Aunque no lo sabían, algo muy grande estaba surgiendo en ese momento, y sería muy difícil detenerlo.

Fin flash back.

Blaise entró en el aula vacía que solía usar para hablar y practicar con su nueva compañera, y la encontró guardando sus libros en la mochila.

-¡Buen trabajo, Granger!-saludó, cerrando la puerta tras él. Acto seguido, la insonorizó.

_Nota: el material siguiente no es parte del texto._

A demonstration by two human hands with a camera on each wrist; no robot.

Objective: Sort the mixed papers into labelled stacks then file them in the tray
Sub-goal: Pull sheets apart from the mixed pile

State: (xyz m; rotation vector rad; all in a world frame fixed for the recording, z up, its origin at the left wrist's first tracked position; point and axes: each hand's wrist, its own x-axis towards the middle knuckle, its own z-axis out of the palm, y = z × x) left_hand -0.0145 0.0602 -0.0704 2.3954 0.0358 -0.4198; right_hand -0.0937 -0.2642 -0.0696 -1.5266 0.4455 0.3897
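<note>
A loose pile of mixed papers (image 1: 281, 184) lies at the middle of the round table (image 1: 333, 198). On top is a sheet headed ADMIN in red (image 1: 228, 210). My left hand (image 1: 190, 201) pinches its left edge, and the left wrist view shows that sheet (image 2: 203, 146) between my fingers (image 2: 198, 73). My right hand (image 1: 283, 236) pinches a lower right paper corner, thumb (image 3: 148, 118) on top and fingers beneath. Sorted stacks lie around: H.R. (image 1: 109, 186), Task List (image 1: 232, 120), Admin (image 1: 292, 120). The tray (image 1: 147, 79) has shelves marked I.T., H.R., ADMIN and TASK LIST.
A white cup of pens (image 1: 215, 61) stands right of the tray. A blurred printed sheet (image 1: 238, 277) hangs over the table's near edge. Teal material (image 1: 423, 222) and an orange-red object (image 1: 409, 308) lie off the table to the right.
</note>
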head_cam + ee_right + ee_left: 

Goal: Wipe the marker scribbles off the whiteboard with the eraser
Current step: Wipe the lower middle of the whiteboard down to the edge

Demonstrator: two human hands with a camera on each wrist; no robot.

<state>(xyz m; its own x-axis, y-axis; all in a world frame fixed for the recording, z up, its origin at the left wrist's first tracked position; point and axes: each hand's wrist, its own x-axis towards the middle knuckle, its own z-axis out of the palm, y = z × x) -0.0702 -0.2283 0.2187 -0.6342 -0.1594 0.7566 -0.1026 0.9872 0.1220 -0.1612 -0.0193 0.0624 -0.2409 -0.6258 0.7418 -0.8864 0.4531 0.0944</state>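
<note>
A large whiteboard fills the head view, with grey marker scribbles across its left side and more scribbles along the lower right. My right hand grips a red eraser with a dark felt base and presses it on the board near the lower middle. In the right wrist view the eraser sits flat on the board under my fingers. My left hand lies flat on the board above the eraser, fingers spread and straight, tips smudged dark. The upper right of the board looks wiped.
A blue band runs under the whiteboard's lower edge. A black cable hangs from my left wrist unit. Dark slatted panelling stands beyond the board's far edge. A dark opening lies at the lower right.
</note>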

-Gracias. Mañana te toca a ti. Debes decir el secreto de Draco y luego el de Ginny, aunque creo que es algo cruel confesar eso…-dijo la leona, revisando las anotaciones que tenían de su primera cacería de secretos.

-Vamos, sabes lo que acordamos. Tú te vengarías de tus enemigos, que también son mis amigos… Y yo de los míos, que son tus amigos. No puedes echarte atrás, ¡se supone que eres una Gryffindor!-dijo él, ayudando a Hermione con sus libros.

-De acuerdo. Recuerda que mañana después de la última clase debemos salir a recolectar más secretos para el programa. ¿Te parece que nos encontremos en el cobertizo? Casi nadie va allí luego de las clases.

-Estoy de acuerdo. Entonces, te veré allí Mr. X…-saludó él, chocando el puño con la Gryffindor.

-Más te vale no faltar. –se despidió ella, saliendo del aula. Blaise sonrió abiertamente.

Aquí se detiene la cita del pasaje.